Carlos se levantó sin decir nada. Se puso frente a Daniela y le ofreció su mano. Ella lo extendió hasta tomarlo. Así se levantaron ambos y continuaron su camino. Ya no hablaban mucho; quizá nada. Solo observaban sus pasos, el cielo, y cruzaban la mirada de vez en cuando. Solo disfrutaban uno de la presencia del otro.

Entonces, tras un inesperado momento, pero con toda naturalidad, Daniela tomó la mano de Carlos. Se agarraron fuerte, como si nunca quisiesen soltarse. Surcaron así la noche, tomados de la mano, por una o mil calles. No importaba. Lo único que interesaba era que estaban juntos; juntos al fin.

A la sujeción de las manos, le sucedió el abrazo; tan lógico y natural también. Daniela lo deseaba, y lo había estado esperando, tanto que, cuando Carlos se acomodó detrás suyo, para tomarla por la cintura y abrazarla finalmente, sintió que todo su cuerpo se estremecía de una manera tan agradable y sublime. Sintió una dulce paz al estar entre los brazos del hombre al que había sentido amar desde el primer instante. Caminaron así, lentamente, mirando las estrellas y coordinando los pasos de ambos.

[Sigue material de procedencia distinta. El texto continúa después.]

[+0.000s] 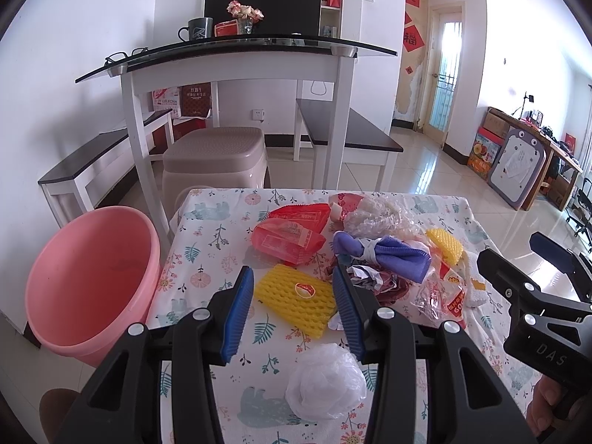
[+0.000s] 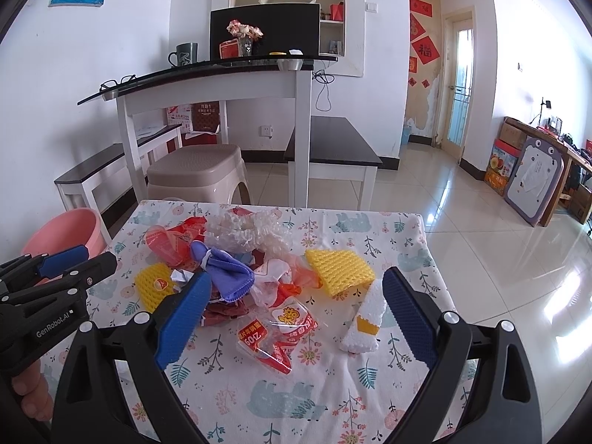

La medianoche había quedado atrás y el silencio reinaba en la ciudad. Entonces, al llegar a un arbolito cerca de una plaza desconocida, Carlos detuvo el andar de sus pasos junto al de Daniela. Estuvieron así unos segundos. Tomó las manos de ella y las acarició. Se puso delante suyo y contempló su semblante. La miró fijamente, se miraron fijamente: uno perdido en el otro. Estaban encantados. Llevó su mano izquierda hasta su rostro, y la acarició con una ternura infinita. Era tan hermosa aquella mujer. Se acercó hasta ella un poco más, y rodeó sus brazos por encima de sus hombros. Ella hizo lo mismo, pero abrazándolo por la cintura. Ambos se tenían a unos pocos milímetros. Observaron sus rostros tan de cerca por primera vez. Él pensó en besar sus tiernos labios mientras cerraba los ojos lentamente.